PROBLEM DETAILS
Scan the records below for the line with "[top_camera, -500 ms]" and the line with "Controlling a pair", and retype that range exactly, both ends included, pictures excepted.

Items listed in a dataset
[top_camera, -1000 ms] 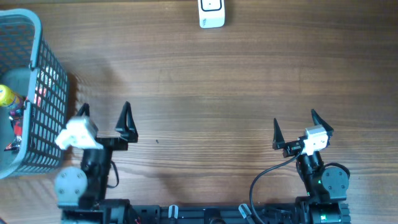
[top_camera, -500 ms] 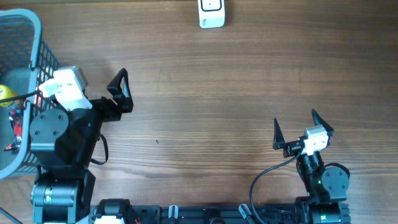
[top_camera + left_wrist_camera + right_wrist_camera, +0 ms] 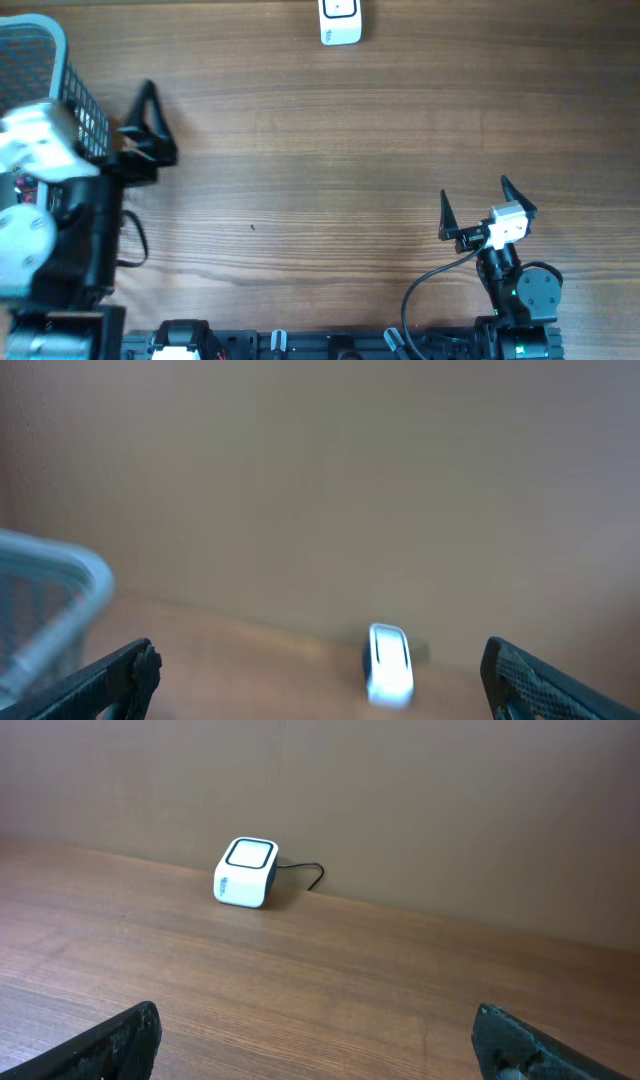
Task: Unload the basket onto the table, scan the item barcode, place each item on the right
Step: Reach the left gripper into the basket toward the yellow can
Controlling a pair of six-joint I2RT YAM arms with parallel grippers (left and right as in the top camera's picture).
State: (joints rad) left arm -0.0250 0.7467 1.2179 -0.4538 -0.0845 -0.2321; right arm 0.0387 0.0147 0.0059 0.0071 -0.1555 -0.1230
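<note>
At the far edge of the wooden table (image 3: 320, 150), about midway along it, stands the white scanner (image 3: 340, 22), a small rounded box with a dark-outlined window on its upper face. From the right wrist view a thin dark cable (image 3: 305, 870) leaves the back of the scanner toward the beige wall (image 3: 420, 800) just behind it.

Well apart from the scanner, off to its left, sits the blue mesh basket (image 3: 45, 30) at the table's corner. The left arm reaches up beside the basket, and its white housing covers most of the inside, so the item to be scanned cannot be made out. Only a sliver of red and dark shows past the arm, too small to name. One black finger (image 3: 150, 115) of the left gripper (image 3: 318, 670) points away from the basket, on the scanner's side of it. The left wrist view is blurred. It shows the two fingertips far apart at the bottom corners with nothing between them, the scanner low between them and the basket rim at the left.

Near the table's front edge, well apart from the scanner and to its right, the right gripper (image 3: 474, 190) hangs low over bare wood. Its jaws are spread wide and hold nothing, with both tips pointing toward the scanner's side of the table. Its wrist view has the scanner ahead, to the left
</note>
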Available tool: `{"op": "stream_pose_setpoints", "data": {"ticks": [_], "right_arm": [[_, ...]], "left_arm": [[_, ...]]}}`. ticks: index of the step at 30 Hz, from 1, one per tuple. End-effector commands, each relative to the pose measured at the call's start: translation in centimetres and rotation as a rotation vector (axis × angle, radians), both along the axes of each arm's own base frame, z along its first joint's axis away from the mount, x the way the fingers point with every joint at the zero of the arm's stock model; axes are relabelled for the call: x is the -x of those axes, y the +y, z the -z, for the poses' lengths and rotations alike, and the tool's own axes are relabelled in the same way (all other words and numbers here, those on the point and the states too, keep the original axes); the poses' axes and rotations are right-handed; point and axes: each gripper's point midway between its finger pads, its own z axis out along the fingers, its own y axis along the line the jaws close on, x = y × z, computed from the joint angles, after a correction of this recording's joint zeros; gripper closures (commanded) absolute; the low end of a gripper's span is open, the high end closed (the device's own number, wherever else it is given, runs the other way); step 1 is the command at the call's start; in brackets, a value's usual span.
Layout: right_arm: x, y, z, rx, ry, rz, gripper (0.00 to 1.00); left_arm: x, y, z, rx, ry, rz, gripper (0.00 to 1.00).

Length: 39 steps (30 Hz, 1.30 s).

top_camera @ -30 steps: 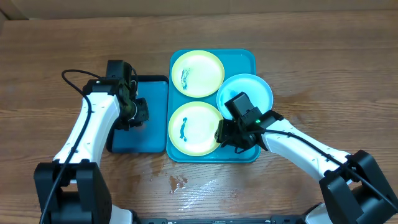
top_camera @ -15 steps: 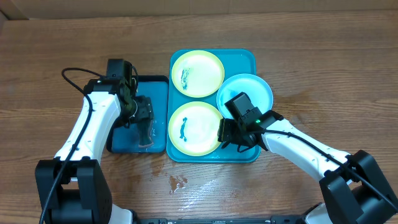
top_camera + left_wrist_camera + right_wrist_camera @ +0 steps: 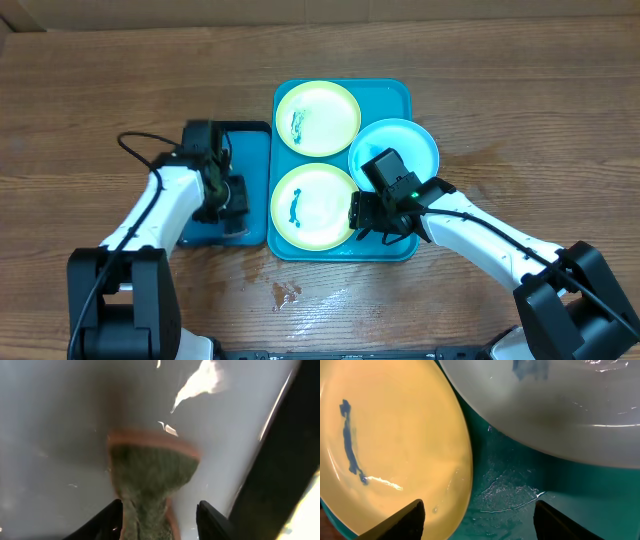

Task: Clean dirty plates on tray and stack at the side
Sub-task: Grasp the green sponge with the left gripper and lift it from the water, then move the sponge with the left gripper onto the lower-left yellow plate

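The light-blue tray [image 3: 395, 92] holds three plates. A yellow-green plate [image 3: 317, 117] with a dark smear lies at the back. A second smeared yellow-green plate [image 3: 312, 205] lies at the front. A pale teal plate [image 3: 400, 145] sits at the right. My right gripper [image 3: 372, 222] is open and empty, low over the tray floor [image 3: 520, 505] between the front plate [image 3: 385, 445] and the teal plate [image 3: 560, 415]. My left gripper [image 3: 232, 205] hangs over the small dark-rimmed tray [image 3: 250, 150] and is shut on a green sponge [image 3: 150, 472] with an orange edge.
The small tray's wet floor [image 3: 50, 435] and dark rim [image 3: 280, 470] fill the left wrist view. A wet patch [image 3: 285, 293] lies on the wooden table [image 3: 520, 90] in front of the trays.
My left gripper has moved toward the front of the small tray with the sponge. The right arm and the plates have not moved.
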Motion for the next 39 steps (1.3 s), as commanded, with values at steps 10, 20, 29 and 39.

ANSWER TO THE EXERCISE
[top_camera, -500 ms] 
[top_camera + left_wrist_camera + right_wrist_camera, +0 ms] 
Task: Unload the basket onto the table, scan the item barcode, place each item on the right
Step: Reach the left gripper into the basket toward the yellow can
Controlling a pair of six-joint I2RT YAM arms with parallel grippers (left and right as in the top camera's picture).

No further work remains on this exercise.